• [Recorded data]
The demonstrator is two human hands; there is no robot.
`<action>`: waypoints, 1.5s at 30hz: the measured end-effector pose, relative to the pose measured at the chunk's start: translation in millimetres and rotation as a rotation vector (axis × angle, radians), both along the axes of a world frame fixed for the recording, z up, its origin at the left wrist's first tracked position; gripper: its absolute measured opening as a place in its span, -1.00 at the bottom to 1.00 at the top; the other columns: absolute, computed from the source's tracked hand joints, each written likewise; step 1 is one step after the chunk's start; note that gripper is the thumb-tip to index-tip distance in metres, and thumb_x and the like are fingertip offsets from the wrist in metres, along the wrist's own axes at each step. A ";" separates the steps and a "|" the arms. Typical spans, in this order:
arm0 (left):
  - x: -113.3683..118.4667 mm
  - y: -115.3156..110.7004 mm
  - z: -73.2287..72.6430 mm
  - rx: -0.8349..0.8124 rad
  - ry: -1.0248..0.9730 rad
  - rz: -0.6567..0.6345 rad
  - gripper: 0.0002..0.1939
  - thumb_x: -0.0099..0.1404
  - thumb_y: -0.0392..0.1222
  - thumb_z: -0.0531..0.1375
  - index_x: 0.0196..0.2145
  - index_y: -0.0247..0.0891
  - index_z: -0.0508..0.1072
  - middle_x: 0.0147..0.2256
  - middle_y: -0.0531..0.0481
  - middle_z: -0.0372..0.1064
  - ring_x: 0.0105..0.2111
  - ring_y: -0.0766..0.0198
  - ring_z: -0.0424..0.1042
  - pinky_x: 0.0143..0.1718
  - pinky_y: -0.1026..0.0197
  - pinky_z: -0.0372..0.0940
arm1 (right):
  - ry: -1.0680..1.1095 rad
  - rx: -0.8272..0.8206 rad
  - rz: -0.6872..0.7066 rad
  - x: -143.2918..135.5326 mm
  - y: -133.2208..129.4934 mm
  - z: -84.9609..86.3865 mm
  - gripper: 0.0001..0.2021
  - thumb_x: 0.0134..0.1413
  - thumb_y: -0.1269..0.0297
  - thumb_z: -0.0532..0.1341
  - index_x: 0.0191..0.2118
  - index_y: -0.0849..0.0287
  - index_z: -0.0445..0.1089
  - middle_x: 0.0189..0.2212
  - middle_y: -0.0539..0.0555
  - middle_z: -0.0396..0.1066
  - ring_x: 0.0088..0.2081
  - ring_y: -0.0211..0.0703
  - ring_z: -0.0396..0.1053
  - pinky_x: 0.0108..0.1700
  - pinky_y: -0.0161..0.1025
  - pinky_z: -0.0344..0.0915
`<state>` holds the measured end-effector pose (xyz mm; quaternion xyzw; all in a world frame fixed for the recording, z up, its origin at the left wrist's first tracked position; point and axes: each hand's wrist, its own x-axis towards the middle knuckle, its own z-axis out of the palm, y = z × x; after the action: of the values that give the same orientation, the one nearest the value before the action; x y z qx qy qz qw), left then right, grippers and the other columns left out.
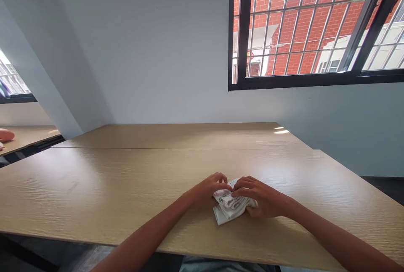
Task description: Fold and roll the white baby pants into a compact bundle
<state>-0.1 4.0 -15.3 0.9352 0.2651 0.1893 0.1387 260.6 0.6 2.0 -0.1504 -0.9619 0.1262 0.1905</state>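
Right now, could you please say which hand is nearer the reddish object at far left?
Left: the left hand touches the white cloth from the left, nearer the reddish object; the right hand touches it from the right, farther away.

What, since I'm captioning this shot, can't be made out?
In the head view:
Patterned white cloth: sides partly hidden by the left hand and right hand.
The cloth's print: motifs too small to identify.
Rounded orange-red object: cut off by the picture's left edge.
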 end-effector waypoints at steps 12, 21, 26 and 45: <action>7.5 -2.3 0.0 -0.096 -0.082 -0.082 -0.50 0.01 -0.53 0.13 -0.09 -0.21 0.47 -0.11 -0.06 0.39 -0.12 0.18 0.36 -0.07 0.23 0.27 | -0.040 -0.151 -0.100 1.6 0.8 2.2 -0.34 -0.30 0.63 0.06 0.05 0.13 0.16 -0.07 0.10 0.28 -0.01 -0.09 0.24 -0.02 -0.19 0.27; 8.8 -3.6 10.1 -0.189 -0.057 -0.128 -0.76 0.12 -0.46 0.13 -0.30 -0.24 0.49 -0.20 -0.03 0.44 -0.14 0.17 0.38 -0.01 0.15 0.24 | -0.060 -0.057 -0.038 0.2 -0.1 5.9 -0.33 -0.29 0.69 0.01 0.04 0.11 0.21 0.08 0.12 0.18 0.14 -0.08 0.11 0.10 -0.16 0.22; 9.7 -4.3 10.8 -0.164 -0.087 -0.187 -0.69 0.01 -0.57 0.10 -0.36 -0.26 0.46 -0.23 -0.02 0.45 -0.15 0.19 0.38 0.00 0.18 0.22 | -0.070 -0.016 -0.045 0.2 -1.8 8.3 -0.36 -0.27 0.71 0.02 0.01 0.09 0.26 0.06 0.12 0.18 0.12 -0.06 0.12 0.06 -0.16 0.25; 1.0 -6.2 12.0 0.012 0.006 0.025 -0.54 0.05 0.12 0.30 -0.15 -0.17 0.42 -0.14 -0.07 0.41 -0.07 0.07 0.31 0.12 0.03 -0.04 | -0.053 0.225 -0.085 1.2 3.3 -4.9 -0.71 0.07 0.47 0.12 -0.06 0.16 0.28 -0.13 0.15 0.36 -0.17 -0.09 0.29 -0.21 -0.19 0.29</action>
<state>0.9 -2.2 -3.2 0.9332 0.2762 0.1898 0.1300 261.8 3.8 -2.9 -0.1717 -0.9674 0.0052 0.1860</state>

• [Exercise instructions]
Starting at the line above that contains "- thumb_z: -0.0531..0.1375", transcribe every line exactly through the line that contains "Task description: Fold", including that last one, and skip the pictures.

• [Response box]
  - thumb_z: -0.0531..0.1375
  - index_x: 0.0196..0.2145
  - index_y: -0.0247..0.0891
  - index_z: -0.0508..0.1072
  - middle_x: 0.0147..0.2256
  - middle_y: -0.0531..0.0481
  - middle_z: -0.0372..0.1064
  - ring_x: 0.0105..0.2111
  - ring_y: -0.0766..0.0198
  - ring_z: -0.0424..0.1042
  - pinky_x: 0.0143..0.1718
  - pinky_y: -0.1026..0.0197
  - pinky_z: -0.0372..0.0940
arm1 (right):
  - ry: -1.0680..1.1095 rad
  - rx: -0.8272..0.8206 rad
  - rz: -0.6872..0.7066 rad
  - x: -143.2918..135.5326 mm
  - y: -133.2208..129.4934 mm
  - z: -84.9609..86.3865 mm
  - gripper: 0.0001..0.2021
  - thumb_x: 0.0134..0.1413
  - thumb_y: -0.1269..0.0297
  - thumb_z: -0.0532..0.1341
  - index_x: 0.0191..0.2118
  - index_y: -0.0849..0.0287
  - index_z: -0.0445..0.1089
  - middle_x: 0.0189..0.2212
  - middle_y: -0.0539..0.0555
  - middle_z: -0.0396..0.1066
  - ring_x: 0.0088..0.2081
  - ring_y: -0.0211..0.0703
  - ring_z: -0.0396..0.1053
  - pinky_x: 0.0108..0.1700
  - pinky_y: -0.0161..0.1025
  - pinky_z: -0.0344..0.0915
`<state>` holds the measured end-effector pose (xyz mm; quaternion xyzw; all in a world frame fixed for the recording, z up, its origin at the left wrist's first tracked position; point and axes: each hand's wrist, its own x-axis towards the middle knuckle, its own z-axis out of the palm, y = z × x; after the action: of the values that give the same orientation, the one nearest the value before the action; x y z qx qy qz qw), left then right, grippers and the other columns left out.
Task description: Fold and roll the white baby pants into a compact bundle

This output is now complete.